Kristof makes the point that those of us who fume over the question “Why don’t moderate Muslims speak up against extremists?” should also ask another question:

Why don’t I, a moderate non-Muslim in America, speak up against the extremists in my own country?

Well, let’s see. I guess I’ve decided that Tea Party folks, Fox News, Rush Whatshisname, and followers of Sarah Palin are so absurd that there’s no reason to spend time debating their hateful and demoralizing messages and their flatly untrue “reporting.”

And I guess I’ve shrugged off the Arizona approach to illegal immigration because it seems so patently ineffective that it is beside the point to decry its racism.

And maybe because our tax structure is easily dismissed as slimy self-interested rich people taking care of their own, I haven’t felt much need to point out that it is systematic discrimination and larceny directed at the working poor.

In other words, because it is easier to ask: Why don’t those moderate Muslims stand up for what’s right?

I’ll tell you what: I’ll do better.

As with any new exercise, I’ll start slow. Whenever I hear someone trot out that moderate Muslim criticism, I’ll look up from my full plate in my cozy home long enough to say: Bullshit.

I can do it, I know I can.

It makes a patriot proud.

There’s a guy in Florida, leader of a church in Gainesville, who has come up with a novel way to recognize the tragedies of 9/11: He’s going to burn a big pile of copies of the Qur’an, the sacred writings of Islam.

Now, of course no one with the common sense God gave a walnut would take this person seriously. He is no more representative of Christians than the Energizer bunny, and considerably less intelligent. And he sure as hell is no “pastor,” never mind what it says under “occupation” on the permit for the pistol strapped to his hip.

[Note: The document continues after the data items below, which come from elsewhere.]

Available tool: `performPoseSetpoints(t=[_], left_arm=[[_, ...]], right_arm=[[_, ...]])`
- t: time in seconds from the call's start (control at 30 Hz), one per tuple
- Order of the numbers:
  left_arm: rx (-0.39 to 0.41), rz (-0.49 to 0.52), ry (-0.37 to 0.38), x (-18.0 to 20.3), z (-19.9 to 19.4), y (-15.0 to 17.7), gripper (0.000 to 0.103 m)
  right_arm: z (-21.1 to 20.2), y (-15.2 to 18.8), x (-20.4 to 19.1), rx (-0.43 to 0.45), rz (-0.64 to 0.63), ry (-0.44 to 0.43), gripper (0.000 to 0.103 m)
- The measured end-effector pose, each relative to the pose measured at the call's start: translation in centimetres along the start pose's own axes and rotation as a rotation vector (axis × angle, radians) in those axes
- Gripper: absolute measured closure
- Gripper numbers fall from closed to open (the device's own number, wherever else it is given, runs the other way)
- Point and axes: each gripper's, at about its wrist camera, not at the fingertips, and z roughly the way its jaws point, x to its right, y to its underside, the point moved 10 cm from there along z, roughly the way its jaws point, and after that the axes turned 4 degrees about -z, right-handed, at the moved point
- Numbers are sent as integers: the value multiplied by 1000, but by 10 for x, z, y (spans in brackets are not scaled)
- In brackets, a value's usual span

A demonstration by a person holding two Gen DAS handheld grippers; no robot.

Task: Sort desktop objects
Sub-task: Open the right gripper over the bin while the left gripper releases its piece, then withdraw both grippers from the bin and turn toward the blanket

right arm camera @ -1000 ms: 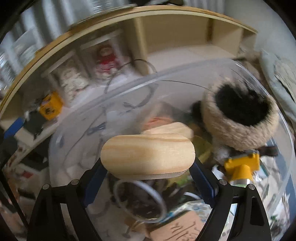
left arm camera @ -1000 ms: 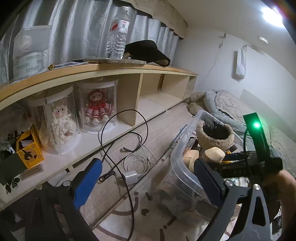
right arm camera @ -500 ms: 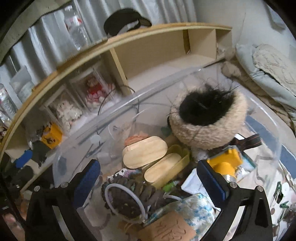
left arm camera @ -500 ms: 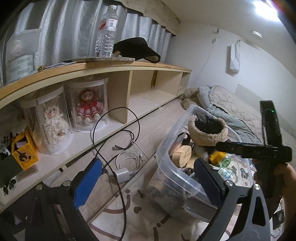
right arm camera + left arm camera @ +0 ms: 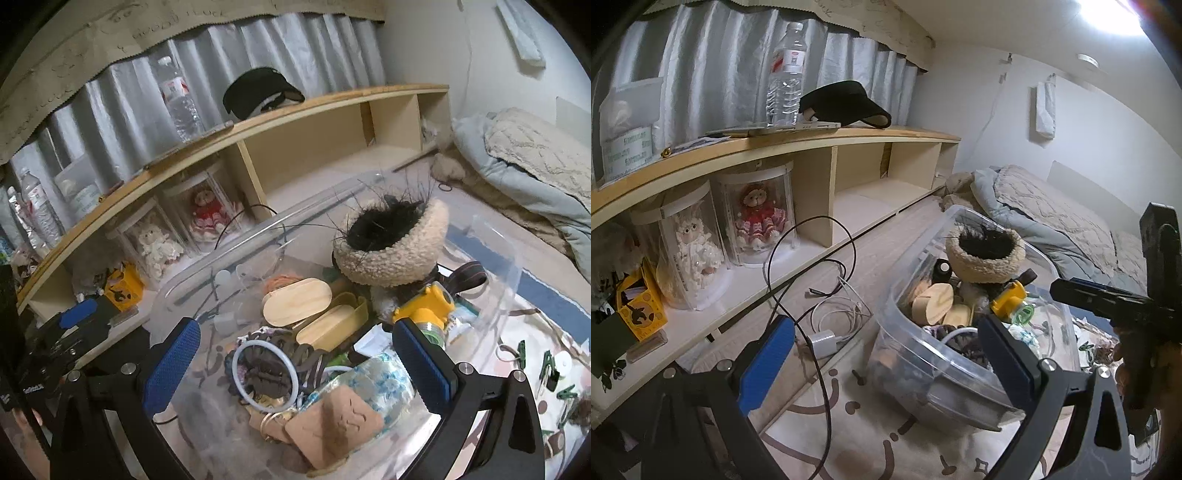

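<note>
The wood lid now lies in the clear bin, flat on top of the pile, resting partly on the yellow box w/ a second wood lid on it, just left of the fuzzy hat. It's a pale pine oval, smooth, rounded ends, grain running lengthwise. Looks light & stiff, prob. a bit slick on the broad face, so if it needs shifting I'd take it across the narrow width, pads on the two long edges, not on the flat top; not fragile, a drop inside the bin wouldn't hurt it. The right gripper hangs above the bin, jaws spread as wide as they go, having just been opening, w/ nothing between the blue pads; lid is released, well clear below. Left gripper hovers left of the bin over the mat, jaws apart & empty too, the white charger & black cable in front of it. Bin is crowded: hair ring, patterned cloth, cork tags, a yellow toy, so anything added will sit loose on top & could slide. More to sort still lies on the mat to the right, e.g. green clips, small & light, best pinched across the body.
</note>
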Motion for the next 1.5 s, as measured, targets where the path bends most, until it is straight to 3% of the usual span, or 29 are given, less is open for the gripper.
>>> performPoseSetpoints(t=[0.5,1.07,1.5], left_arm=[[37,53,25,36,-32,2,0],[79,107,56,73,-69,9,0],[106,159,96,103,-89,19,0]], right_arm=[[-78,11,3,157,-22,109,0],[-141,34,0,219,-42,213,0],[-181,60,9,241,-63,349,0]])
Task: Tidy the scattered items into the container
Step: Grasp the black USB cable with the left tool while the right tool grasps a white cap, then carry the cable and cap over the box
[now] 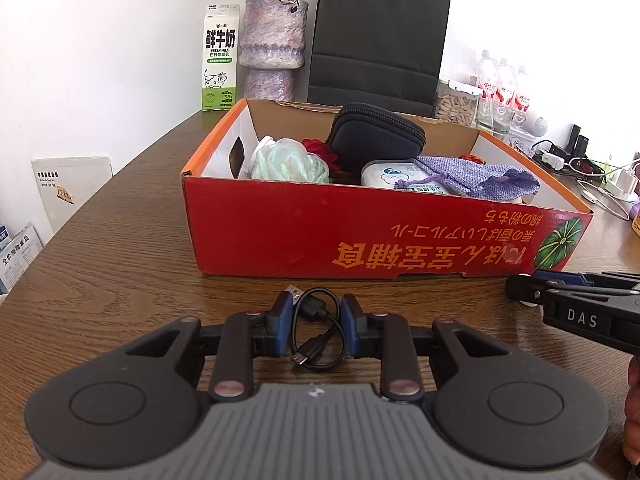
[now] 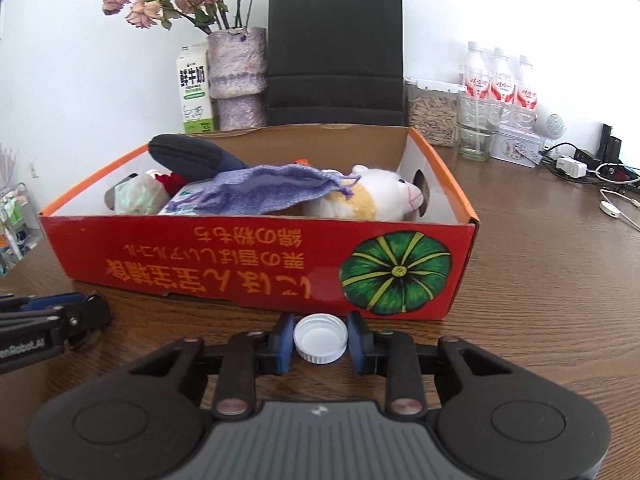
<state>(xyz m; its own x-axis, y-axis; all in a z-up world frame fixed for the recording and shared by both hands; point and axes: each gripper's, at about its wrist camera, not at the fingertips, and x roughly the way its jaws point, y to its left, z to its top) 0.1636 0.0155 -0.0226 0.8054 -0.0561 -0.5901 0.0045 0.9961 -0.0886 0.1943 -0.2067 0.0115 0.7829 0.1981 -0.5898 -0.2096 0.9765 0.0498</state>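
Note:
A red cardboard box (image 1: 320,232) with an orange rim stands on the wooden table; it also shows in the right wrist view (image 2: 224,264). It holds a dark pouch (image 1: 376,132), a purple knit bag (image 1: 472,178), a green mesh ball (image 1: 288,164) and a plush toy (image 2: 376,196). A coiled black USB cable (image 1: 316,328) lies on the table between the blue pads of my left gripper (image 1: 316,326), which is open around it. My right gripper (image 2: 320,338) is open around a white bottle cap (image 2: 320,338) lying just before the box; its pads stand close beside the cap.
Behind the box stand a milk carton (image 1: 219,60), a purple vase (image 1: 272,48), a black paper bag (image 1: 376,40), a jar, glasses and bottles (image 2: 496,84). Chargers and cables (image 2: 592,172) lie at the right. The right gripper shows in the left wrist view (image 1: 576,304).

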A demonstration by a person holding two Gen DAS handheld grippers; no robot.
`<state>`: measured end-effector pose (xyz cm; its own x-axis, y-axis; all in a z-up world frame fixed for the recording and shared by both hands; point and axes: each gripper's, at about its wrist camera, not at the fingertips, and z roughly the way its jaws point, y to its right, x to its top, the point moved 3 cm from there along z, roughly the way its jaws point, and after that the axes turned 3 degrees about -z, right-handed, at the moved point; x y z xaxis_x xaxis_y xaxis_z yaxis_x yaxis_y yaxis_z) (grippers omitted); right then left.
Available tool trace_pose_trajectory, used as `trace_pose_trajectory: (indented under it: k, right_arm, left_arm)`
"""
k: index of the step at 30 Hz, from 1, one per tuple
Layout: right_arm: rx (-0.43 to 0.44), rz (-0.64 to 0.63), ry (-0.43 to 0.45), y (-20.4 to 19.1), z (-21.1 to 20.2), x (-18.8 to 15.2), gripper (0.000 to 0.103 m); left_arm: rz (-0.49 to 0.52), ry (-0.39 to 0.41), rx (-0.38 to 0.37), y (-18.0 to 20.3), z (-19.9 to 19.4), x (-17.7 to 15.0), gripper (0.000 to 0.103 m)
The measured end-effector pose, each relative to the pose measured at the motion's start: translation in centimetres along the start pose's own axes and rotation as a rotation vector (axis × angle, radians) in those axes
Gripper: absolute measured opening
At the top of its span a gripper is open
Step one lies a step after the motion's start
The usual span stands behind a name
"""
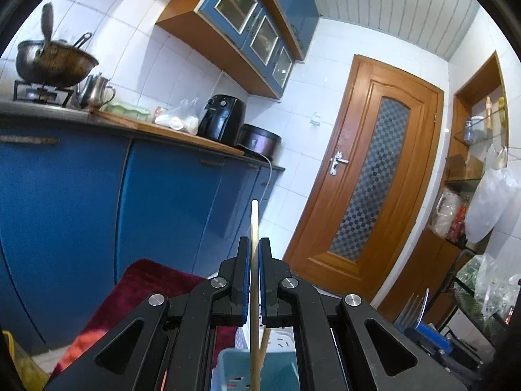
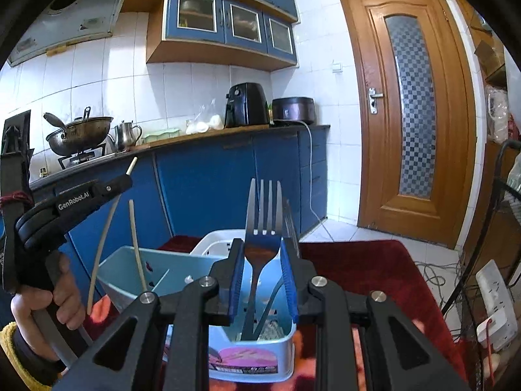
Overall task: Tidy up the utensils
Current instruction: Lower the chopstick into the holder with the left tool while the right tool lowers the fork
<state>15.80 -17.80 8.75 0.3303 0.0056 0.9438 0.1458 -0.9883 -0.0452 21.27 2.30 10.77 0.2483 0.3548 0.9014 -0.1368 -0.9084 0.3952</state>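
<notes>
My left gripper [image 1: 255,247] is shut on a pale chopstick [image 1: 255,228] that stands upright between the blue pads; a second chopstick [image 1: 265,342] leans below it in the light blue holder [image 1: 228,361]. My right gripper [image 2: 262,251] is shut on a steel fork [image 2: 263,208], tines up, its handle reaching down into the light blue utensil holder [image 2: 276,348]. A second fork [image 2: 291,224] stands behind it. In the right wrist view the left gripper [image 2: 120,179] holds its chopstick [image 2: 132,164] over the holder's left compartment, where another chopstick [image 2: 136,244] leans.
A white basket [image 2: 215,244] sits behind the holder on a dark red cloth [image 2: 364,277]. Blue cabinets [image 2: 211,189] with a counter, wok, kettle and air fryer [image 2: 246,104] stand behind. A wooden door [image 2: 413,107] is right. A power strip [image 2: 495,306] and cables lie at the right.
</notes>
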Motion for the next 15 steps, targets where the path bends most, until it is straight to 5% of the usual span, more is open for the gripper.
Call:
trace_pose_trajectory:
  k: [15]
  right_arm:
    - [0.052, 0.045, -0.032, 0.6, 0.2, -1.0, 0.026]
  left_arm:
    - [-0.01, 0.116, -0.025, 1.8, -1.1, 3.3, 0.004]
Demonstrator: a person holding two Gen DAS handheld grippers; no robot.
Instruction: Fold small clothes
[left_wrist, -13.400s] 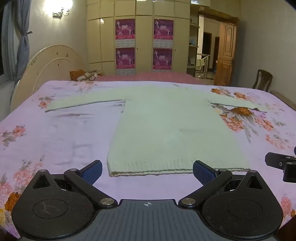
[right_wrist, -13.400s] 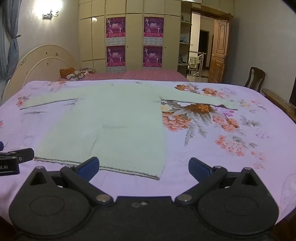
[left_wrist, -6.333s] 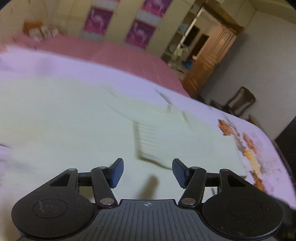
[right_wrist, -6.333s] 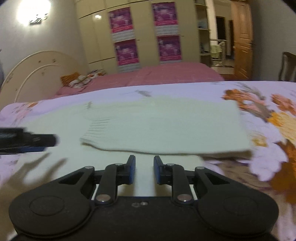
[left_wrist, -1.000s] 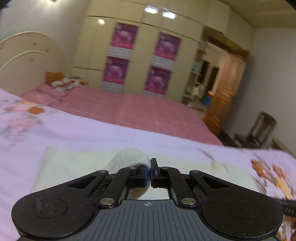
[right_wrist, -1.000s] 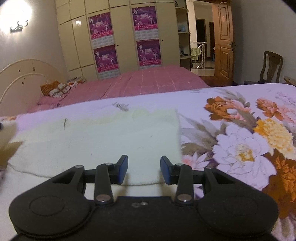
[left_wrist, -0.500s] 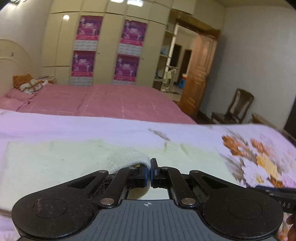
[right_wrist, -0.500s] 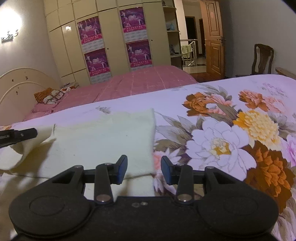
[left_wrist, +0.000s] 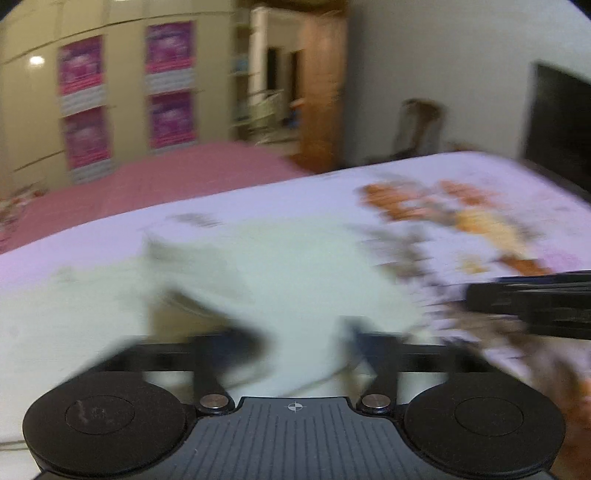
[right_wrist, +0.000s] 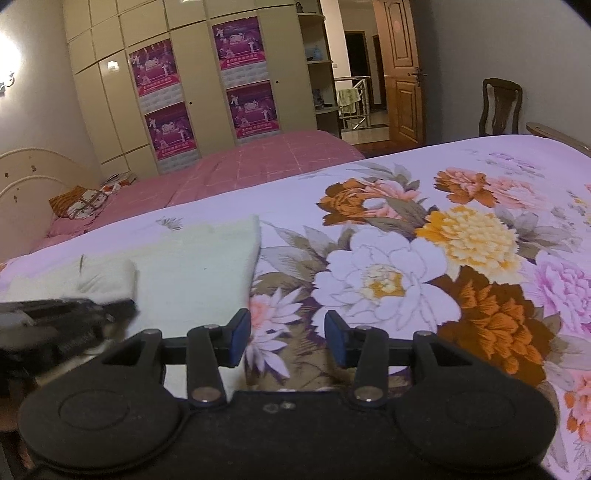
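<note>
A pale cream knit sweater (left_wrist: 280, 273) lies partly folded on the floral bedspread; it also shows in the right wrist view (right_wrist: 199, 269). The left wrist view is blurred by motion. My left gripper (left_wrist: 306, 343) has its fingers apart, with a fold of the sweater lying between them. It shows at the left of the right wrist view (right_wrist: 110, 308), over the sweater. My right gripper (right_wrist: 282, 338) is open and empty over the bedspread, just right of the sweater's edge. It shows as a dark bar in the left wrist view (left_wrist: 476, 295).
The lilac bedspread (right_wrist: 443, 258) with big flowers stretches to the right. A second bed with a pink cover (right_wrist: 240, 166) lies behind. Wardrobes with posters (right_wrist: 207, 85), a wooden door (right_wrist: 402, 74) and a chair (right_wrist: 500, 107) stand at the back.
My left gripper has swung right across the sweater with the held fold and has opened. My right gripper has shifted slightly right, off the sweater's edge, and stays open.
</note>
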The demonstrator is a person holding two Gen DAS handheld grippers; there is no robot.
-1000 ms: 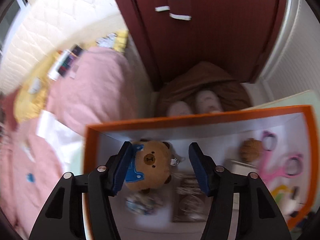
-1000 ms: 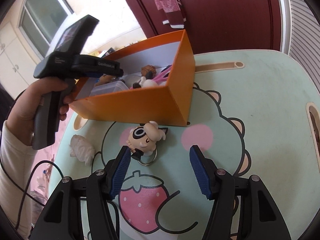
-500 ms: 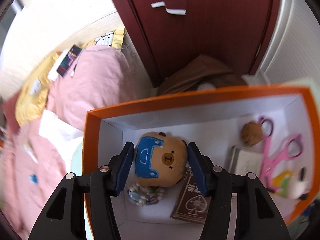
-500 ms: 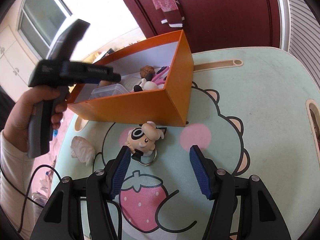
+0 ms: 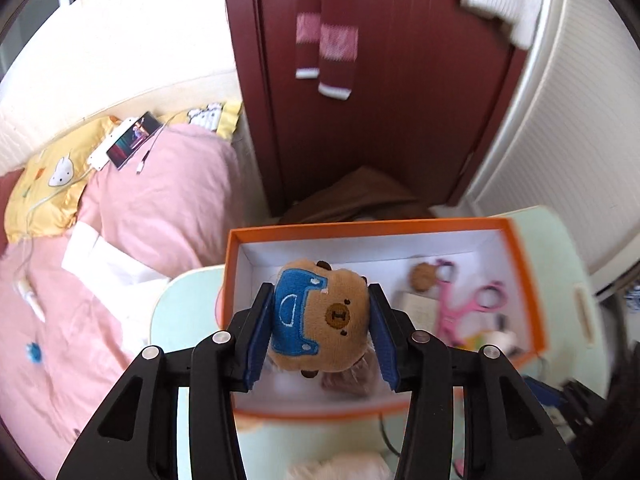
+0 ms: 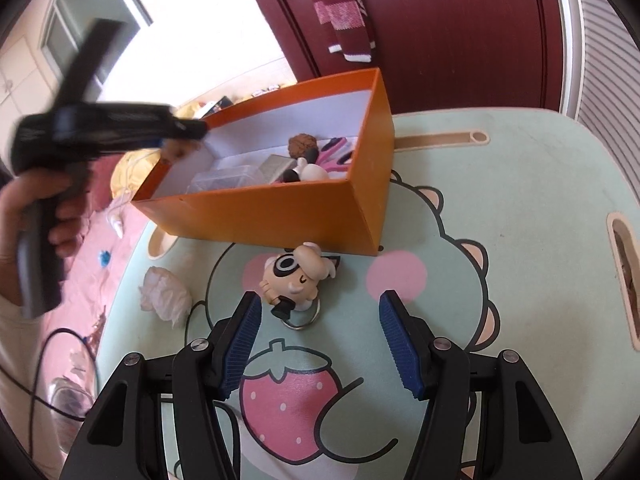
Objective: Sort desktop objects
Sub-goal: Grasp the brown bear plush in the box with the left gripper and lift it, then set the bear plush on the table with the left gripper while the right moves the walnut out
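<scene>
My left gripper (image 5: pixel 318 336) is shut on a brown plush bear in blue overalls (image 5: pixel 320 320) and holds it above the left end of the orange box (image 5: pixel 360 226). The box holds pink scissors (image 5: pixel 464 304), a walnut (image 5: pixel 423 275) and a card pack. In the right wrist view my right gripper (image 6: pixel 320 340) is open and empty above the table, just short of a cartoon figure keychain (image 6: pixel 294 276) lying in front of the orange box (image 6: pixel 280 216). The left gripper (image 6: pixel 112 132) shows over the box's left end, blurred.
The table top (image 6: pixel 500 200) is mint green with a cartoon print and a strawberry (image 6: pixel 288 396). A crumpled white tissue (image 6: pixel 164 296) lies left of the keychain. A slot (image 6: pixel 624 276) is cut near the table's right edge. A bed with pink bedding (image 5: pixel 120 220) stands beyond the table.
My left gripper has closed on the plush bear and risen with it above the box. My right gripper has stayed open near the keychain.
</scene>
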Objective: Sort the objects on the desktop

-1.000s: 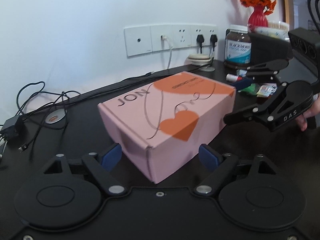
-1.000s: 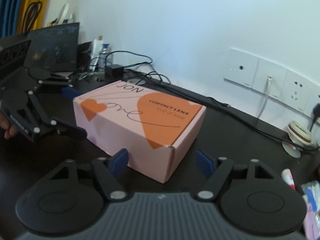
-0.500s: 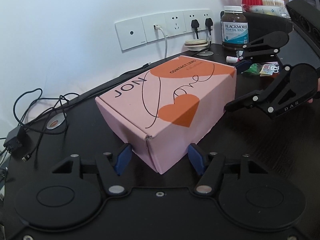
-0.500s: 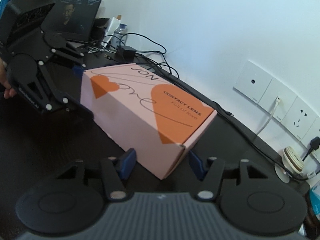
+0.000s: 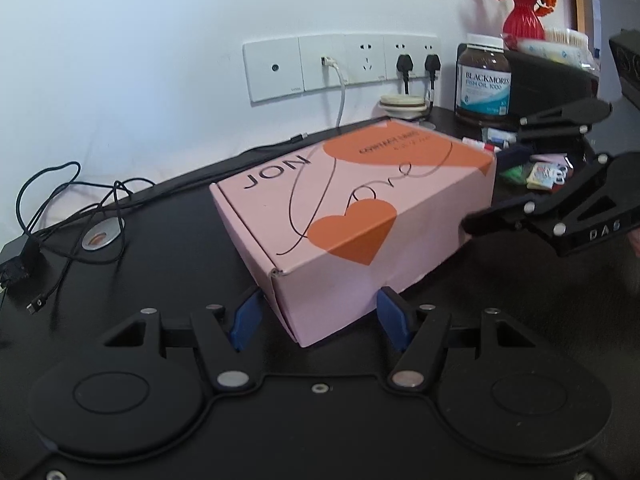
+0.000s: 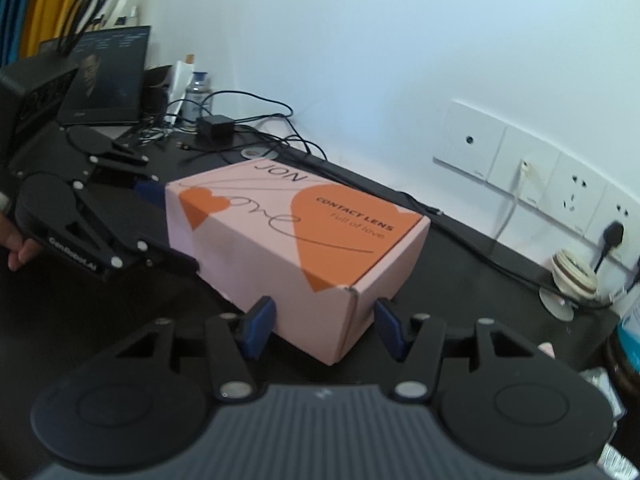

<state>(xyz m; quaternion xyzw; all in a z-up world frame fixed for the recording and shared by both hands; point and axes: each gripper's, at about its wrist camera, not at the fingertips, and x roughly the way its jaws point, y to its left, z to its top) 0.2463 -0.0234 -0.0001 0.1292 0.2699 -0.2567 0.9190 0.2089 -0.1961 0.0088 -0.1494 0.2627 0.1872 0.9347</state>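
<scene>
The left gripper [image 5: 318,316] clamps one near corner of the pink box [image 5: 360,216], its blue pads [image 5: 245,315] pressing both sides. The right gripper [image 6: 322,326] grips the opposite corner in the same way. The box stands on the black desk [image 5: 160,240]. Only the left view shows the fish oil jar [image 5: 483,78] and the red vase [image 5: 523,20]; only the right view shows the laptop [image 6: 106,76]. Wall sockets [image 5: 344,64] sit behind on the white wall.

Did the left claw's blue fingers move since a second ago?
Yes. On the left claw, the blue fingers slid inward toward the corner of the pink box, while the silver screws behind them kept their place.
</scene>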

The book-cooker in Florida seems like a random kook until you consider that forty-six percent of Republicans polled claim to think President Barak Obama is a secret Muslim. (See Tim Egan’s good essay on that idiocy.)

The whole world is watching, and we’re demonstrating that in a true democracy, you can say or do just about any asinine thing you want without fear of punishment. We’re also proving that we’re every bit as good at producing haters, fear-mongers, liars and fools as the next nation.

There is a God: Dr. Laura quits.

Dr. Laura, who is to doctors what canned maraschino cherries are to fruit, is quitting her syndicated radio show.

She isn’t going to retire, she says, just extricate herself from situations in which she can be unfairly criticized for using the word,  “n*****r” some 11 times in one radio broadcast.

Okay, Miss Klan-mouth, go find that place where you can say whatever you want, whenever you want, without anyone raising an eyebrow. It’s that place where the nice nurses lock you in, take your shoelaces and sedate you.

I guess there are a lot of white people in America who feel that if Chris Rock can say that word every 3 seconds, then we Caucasians should get to use it at least once a year. Or twice, if a black person cuts us off in traffic.

So, conversely, if black people stop saying it, these white people will ban that ignorant old slur from THEIR vocabularies too?

Yes, it’s all becoming clearer to me now. It’s up to black folks to set this straight. Right.